> Required work
With the images excluded, set down every line of the listing below exactly.

> Source data

======

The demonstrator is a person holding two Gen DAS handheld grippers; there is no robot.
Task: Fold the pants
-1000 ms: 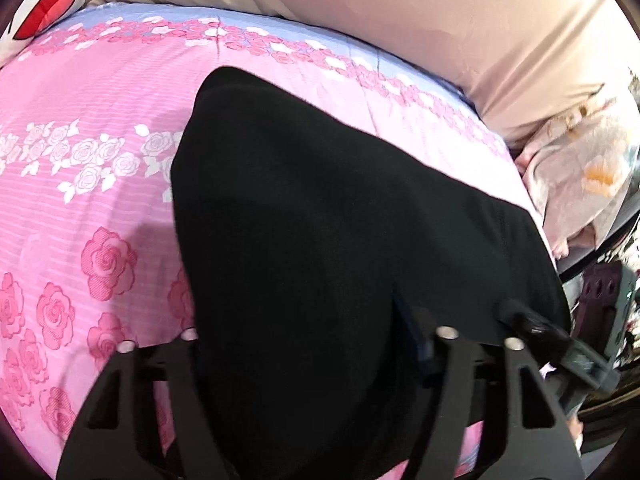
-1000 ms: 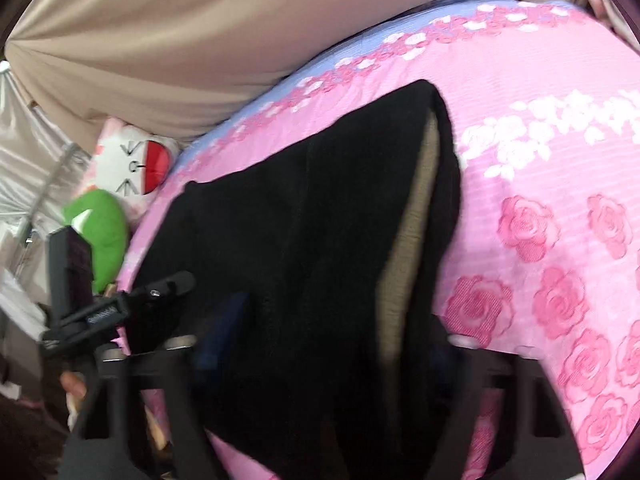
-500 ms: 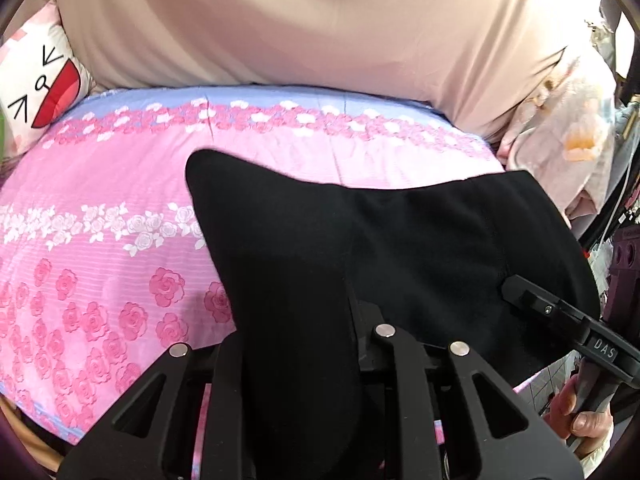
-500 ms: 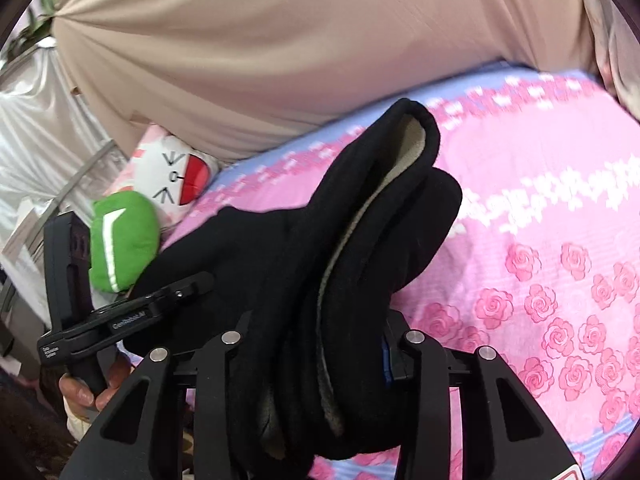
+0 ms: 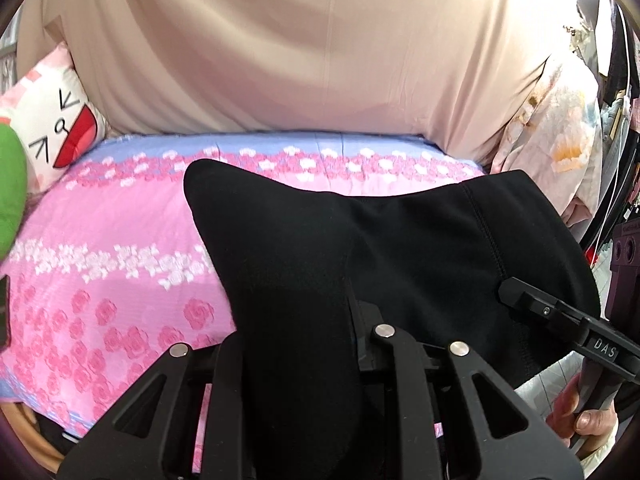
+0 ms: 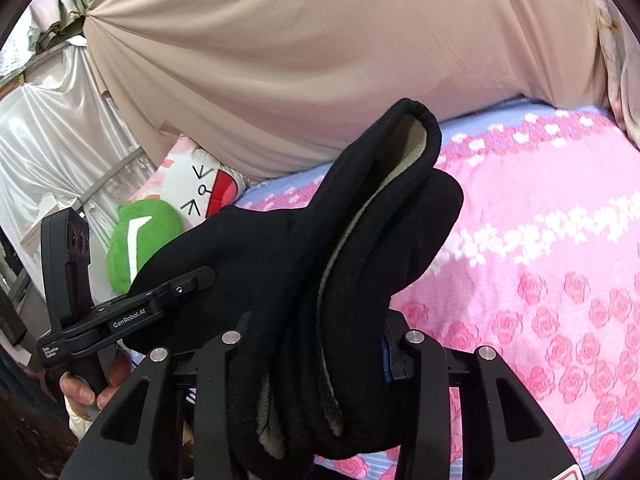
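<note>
Clamping down hard, the left gripper (image 5: 298,360) pinches one end of the black fleece-lined pants (image 5: 400,256) while the right gripper (image 6: 316,360) bites a bunched edge (tan lining showing), so they hang stretched between both, lifted over the pink rose-print bedsheet (image 5: 112,240), beige draped curtain (image 5: 320,48) behind.

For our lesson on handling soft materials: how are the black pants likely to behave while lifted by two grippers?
The black pants look floppy: they sag between the left gripper and right gripper. The fleecy lining suggests bulk, probably grippy rather than slippery. Loose ends will likely swing.
</note>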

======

> Answer for this exercise
The demonstrator is a person holding two Gen DAS handheld grippers; there is no robot.
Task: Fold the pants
-1000 ms: 
-1000 ms: 
-500 ms: 
-500 ms: 
+0 ms: 
+0 ms: 
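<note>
Clamping down hard, the left gripper (image 5: 298,360) pinches one end of the black fleece-lined pants (image 5: 400,256) while the right gripper (image 6: 316,360) bites a bunched edge (tan lining showing), so they hang stretched between both, lifted over the pink rose-print bedsheet (image 5: 112,240), beige draped curtain (image 5: 320,48) behind.

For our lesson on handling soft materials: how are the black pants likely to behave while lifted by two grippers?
The black pants look floppy: they sag between the left gripper and right gripper. The fleecy lining suggests bulk, probably grippy rather than slippery. Loose ends will likely swing.
</note>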

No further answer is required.